Corn & Zucchini Veggie Burger (stuffed in a pita w/spicy mayo)
  • ¼ cup olive oil
  • 1 small onion, halved
  • 3 cloves garlic
  • 1 jalapeno pepper, minced
  • salt & pepper
  • 1 medium zucchini, grated
  • 2 cups sweet corn (fresh or frozen)
  • 1 cup cornmeal
  • Gluten-free flour - use as needed for binding
  • Flax seed meal - ¼ to ½ cup - use to coat both sides of the fritters
  1. TIPS FOR COOKING FRITTERS: Ensure there is enough fat in the pan and that it’s hot before adding the fritters. Let them cook–undisturbed–until the first side is nicely browned. If you’re not using a nonstick pan, you’ll know they’re brown enough to turn when they release easily from the pan. Don’t overcook them. You want them to be hot, but not dry.
  2. Put 2 tablespoons of oil in a non-stick or cast-iron pan with a lid and turn on the heat to medium. Put the onion, garlic, and chile in a food processor and pulse a few times until almost smooth. Add the mixture to the pan with a sprinkle of salt and pepper and cook and stir.
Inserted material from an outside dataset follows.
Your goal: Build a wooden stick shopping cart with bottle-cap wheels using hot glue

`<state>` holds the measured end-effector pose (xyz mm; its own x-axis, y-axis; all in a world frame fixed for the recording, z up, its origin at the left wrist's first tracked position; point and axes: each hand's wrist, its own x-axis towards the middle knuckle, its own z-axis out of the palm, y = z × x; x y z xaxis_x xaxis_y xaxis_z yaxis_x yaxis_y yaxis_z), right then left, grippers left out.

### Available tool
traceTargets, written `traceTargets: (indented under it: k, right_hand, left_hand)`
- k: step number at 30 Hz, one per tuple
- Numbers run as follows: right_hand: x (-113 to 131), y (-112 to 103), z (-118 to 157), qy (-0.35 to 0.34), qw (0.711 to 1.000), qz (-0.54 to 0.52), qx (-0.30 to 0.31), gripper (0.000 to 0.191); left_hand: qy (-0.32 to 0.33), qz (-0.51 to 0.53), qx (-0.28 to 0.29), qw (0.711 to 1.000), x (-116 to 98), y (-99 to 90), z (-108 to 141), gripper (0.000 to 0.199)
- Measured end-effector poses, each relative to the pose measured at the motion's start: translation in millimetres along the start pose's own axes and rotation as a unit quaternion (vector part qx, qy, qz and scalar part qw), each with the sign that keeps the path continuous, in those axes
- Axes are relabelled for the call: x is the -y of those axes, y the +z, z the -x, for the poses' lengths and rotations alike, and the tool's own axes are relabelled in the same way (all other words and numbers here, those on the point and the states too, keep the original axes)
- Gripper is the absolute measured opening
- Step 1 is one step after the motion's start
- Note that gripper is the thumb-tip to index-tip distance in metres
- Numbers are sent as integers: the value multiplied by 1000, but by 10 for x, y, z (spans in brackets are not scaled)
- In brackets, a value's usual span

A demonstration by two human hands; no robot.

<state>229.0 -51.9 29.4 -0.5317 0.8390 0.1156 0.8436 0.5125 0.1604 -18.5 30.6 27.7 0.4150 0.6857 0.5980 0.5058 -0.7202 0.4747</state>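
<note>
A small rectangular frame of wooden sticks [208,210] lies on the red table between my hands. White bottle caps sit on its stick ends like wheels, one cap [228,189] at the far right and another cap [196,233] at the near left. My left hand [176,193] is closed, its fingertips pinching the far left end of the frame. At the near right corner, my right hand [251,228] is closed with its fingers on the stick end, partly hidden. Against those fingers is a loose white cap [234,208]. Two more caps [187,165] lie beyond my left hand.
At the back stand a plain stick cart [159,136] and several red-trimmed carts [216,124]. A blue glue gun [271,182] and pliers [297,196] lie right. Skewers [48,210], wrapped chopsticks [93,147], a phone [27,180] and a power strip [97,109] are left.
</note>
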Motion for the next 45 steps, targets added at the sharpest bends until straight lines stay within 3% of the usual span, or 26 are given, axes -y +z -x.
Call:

  3. Stir the zucchini into the onion mixture along with ½ cup of the corn and another sprinkle of salt and pepper. Put the remaining corn into a food processor and let the machine run until it becomes a thick paste. Continue to cook and stir the zucchini mixture until the vegetables release all their water and it starts to evaporate, about 5 minutes. Stir in the corn paste and the cornmeal. Remove from the heat, cover and let rest for 10 minutes. if the mixture seems too wet, stir in a little flour to help bind it (starting with one tablespoon at a time). Taste and adjust the seasoning.
  4. Form 4-6 fritters and let them sit for a few minutes. Before cooking, gently top one side of each burger with a generous sprinkling of flax seed meal. Sprinkle it on and then gently pat it in. Wipe out the pan, put the remaining 2 tablespoons of oil in, and turn the heat to medium. A minute or two later, add the patties, flax meal side down. Top the other side with the remaining flax meal. Cook until nicely browned on one side (about 4-5 minutes); turn carefully and cook on the other side until firm and browned.